茅葺屋根の下に短冊に切った大根を干す。これは正月に浸し豆と合わせる。
カライモ(このごろこの辺ではキクイモと呼ばれてなかまうちではけっこう知られるようになっている)の輪切りに糸を通して干す。干して甘味が増したカライモは、やたら漬にいれる。やたら漬けに入るのは、塩でつけておいたキュウリ、ナス、大根、紫蘇の実など。
やたら漬けはもうひとつあって青菜を細かく刻んで、ニンジンが入っていた気がする、漬けたもの。
 このやたら漬けも食べたい。あのころのお母さんの手作りのが。漬物、山菜は買うものではないと思い感じて信じている。


晩秋の大きな行事は学校の文化祭である。
ていこ姉ちゃんが作ってくれた、出し物に頭につけるボール紙に描いた紅葉の葉っぱ、頭に巻くのがゴムひもでなくて紙だった、それだけでべそをかいて晩秋の冷たい雨の中,コマス呉服店と、最上川に向かって左側は誰の家だったろう?の間の道をもみじの落ち葉を踏みながら家に帰る小さな自分が見える。これだけですぐべそをかいていたのだ。それに踊りが苦手で覚えられず隣の同級生を見ながらだったのも辛いものがあったしな。
  ♪ あかいあかい もみじの葉
   もみじのはっぱは きれいだな
   ぱっと ひろげた 赤ちゃんの
おててのように かわいいな ♪

 中学校の文化祭は店も出て大変にぎやかだった。中学校のおしるこは薄いという評判だった。作品展は、かがだの(母親たちの)展覧会だとそのものずばり言ってるどこぞのおとうさんがいた。
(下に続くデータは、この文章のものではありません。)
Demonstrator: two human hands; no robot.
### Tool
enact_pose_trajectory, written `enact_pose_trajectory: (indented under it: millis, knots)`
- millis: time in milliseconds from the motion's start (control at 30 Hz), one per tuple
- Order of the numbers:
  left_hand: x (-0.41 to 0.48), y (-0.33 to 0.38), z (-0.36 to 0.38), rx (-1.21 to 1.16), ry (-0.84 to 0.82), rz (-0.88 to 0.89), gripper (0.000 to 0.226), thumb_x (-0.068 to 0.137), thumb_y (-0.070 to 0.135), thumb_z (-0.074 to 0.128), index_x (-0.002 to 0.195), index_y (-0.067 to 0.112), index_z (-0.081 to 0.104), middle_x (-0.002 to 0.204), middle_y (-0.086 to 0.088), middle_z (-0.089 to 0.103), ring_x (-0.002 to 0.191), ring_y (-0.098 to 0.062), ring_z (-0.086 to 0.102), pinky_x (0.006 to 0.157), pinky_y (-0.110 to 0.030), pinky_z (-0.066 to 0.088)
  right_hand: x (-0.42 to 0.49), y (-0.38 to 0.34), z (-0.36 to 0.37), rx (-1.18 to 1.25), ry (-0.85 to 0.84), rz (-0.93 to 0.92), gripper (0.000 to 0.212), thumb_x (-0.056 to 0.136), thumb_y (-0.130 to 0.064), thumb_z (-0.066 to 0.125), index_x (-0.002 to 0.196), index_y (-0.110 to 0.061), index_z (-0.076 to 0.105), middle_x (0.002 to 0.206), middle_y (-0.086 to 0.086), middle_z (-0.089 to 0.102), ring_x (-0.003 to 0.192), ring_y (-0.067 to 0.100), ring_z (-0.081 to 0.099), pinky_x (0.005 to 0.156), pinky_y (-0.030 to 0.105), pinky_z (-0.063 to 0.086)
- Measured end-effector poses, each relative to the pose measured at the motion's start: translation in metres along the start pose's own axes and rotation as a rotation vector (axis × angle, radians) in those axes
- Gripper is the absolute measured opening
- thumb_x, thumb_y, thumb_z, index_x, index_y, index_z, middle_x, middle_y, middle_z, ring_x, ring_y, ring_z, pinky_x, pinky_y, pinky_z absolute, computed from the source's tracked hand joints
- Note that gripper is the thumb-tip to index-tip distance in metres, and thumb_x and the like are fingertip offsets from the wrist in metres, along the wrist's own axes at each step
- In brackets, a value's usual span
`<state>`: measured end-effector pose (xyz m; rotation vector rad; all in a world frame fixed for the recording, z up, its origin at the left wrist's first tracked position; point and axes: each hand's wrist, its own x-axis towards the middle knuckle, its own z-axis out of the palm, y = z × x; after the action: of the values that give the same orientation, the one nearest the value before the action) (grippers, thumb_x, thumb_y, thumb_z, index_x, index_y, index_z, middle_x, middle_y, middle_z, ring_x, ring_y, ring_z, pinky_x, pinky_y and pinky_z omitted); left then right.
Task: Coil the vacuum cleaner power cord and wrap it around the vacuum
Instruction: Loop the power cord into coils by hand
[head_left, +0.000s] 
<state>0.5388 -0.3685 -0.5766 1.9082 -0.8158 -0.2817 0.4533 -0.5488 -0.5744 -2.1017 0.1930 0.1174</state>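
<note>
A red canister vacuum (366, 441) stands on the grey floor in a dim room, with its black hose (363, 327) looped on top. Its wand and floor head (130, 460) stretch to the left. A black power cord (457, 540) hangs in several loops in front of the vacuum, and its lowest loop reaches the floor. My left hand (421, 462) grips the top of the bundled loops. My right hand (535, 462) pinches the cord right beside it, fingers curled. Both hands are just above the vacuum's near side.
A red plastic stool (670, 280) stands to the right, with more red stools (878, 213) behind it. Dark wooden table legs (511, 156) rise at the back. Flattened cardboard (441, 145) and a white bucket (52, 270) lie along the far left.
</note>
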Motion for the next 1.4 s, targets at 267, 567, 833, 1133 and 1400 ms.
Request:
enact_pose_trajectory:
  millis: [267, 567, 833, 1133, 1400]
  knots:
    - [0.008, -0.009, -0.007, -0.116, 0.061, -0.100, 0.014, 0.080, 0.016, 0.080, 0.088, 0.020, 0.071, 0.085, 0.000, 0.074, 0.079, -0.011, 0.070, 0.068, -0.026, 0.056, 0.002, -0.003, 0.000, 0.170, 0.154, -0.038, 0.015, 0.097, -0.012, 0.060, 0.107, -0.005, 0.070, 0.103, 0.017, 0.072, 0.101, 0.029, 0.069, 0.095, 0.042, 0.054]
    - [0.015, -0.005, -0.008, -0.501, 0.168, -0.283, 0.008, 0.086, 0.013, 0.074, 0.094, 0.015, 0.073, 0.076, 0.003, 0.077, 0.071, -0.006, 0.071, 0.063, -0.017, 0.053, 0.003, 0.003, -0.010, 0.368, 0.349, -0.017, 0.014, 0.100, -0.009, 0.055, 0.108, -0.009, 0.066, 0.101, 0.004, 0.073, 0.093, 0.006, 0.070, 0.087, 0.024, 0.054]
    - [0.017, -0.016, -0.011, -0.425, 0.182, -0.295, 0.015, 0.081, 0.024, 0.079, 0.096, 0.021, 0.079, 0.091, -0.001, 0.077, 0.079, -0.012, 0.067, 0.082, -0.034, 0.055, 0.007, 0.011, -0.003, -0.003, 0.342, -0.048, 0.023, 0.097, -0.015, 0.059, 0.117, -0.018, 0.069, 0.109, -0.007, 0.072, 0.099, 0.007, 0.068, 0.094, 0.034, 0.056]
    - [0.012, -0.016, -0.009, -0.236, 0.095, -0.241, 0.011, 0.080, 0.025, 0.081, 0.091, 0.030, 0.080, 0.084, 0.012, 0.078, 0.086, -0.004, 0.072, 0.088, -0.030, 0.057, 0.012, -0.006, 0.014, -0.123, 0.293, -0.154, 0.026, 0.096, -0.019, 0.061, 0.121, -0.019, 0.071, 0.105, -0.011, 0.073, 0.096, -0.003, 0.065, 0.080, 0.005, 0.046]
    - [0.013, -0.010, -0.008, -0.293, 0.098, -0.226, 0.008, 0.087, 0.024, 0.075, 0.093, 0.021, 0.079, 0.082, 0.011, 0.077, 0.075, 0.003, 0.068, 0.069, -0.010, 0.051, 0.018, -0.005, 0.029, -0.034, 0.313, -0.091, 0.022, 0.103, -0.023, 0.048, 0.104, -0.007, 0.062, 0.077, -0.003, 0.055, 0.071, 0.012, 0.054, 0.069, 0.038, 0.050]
 父と二人の兄が冬支度に帰ってくる。ソガキ(添垣か)が主な仕事である。家を雪からまもるために家に木を立てかけて板を打ち付けるのだ。ソガキ用の材は軒下に積んである。ソガキが終ると家の中は光が入らず暗くなる。家の中に裸電球一つだったのが家中に電気を配線したのは、私が小学校4年のころだったろうか。父母、きょうだいに手厚くまもられていたのだ、と素直に肯けるトシになっている。

 今年の秋はスロー・ジョギングを再開して、十勝晴れの日も続き街中の紅葉を満喫している。紅葉狩りしながら思い出されることを書きました。高度経済成長前の、化学農薬も、パソコンもなかったころの、私の原風景です。次の世代、うちの息子たちの原風景はどんなものだろうか?見せてあげたかったことの何分の一もできなかったけれど、まずまず大病もせず元気にしているのでヨシとしておくか。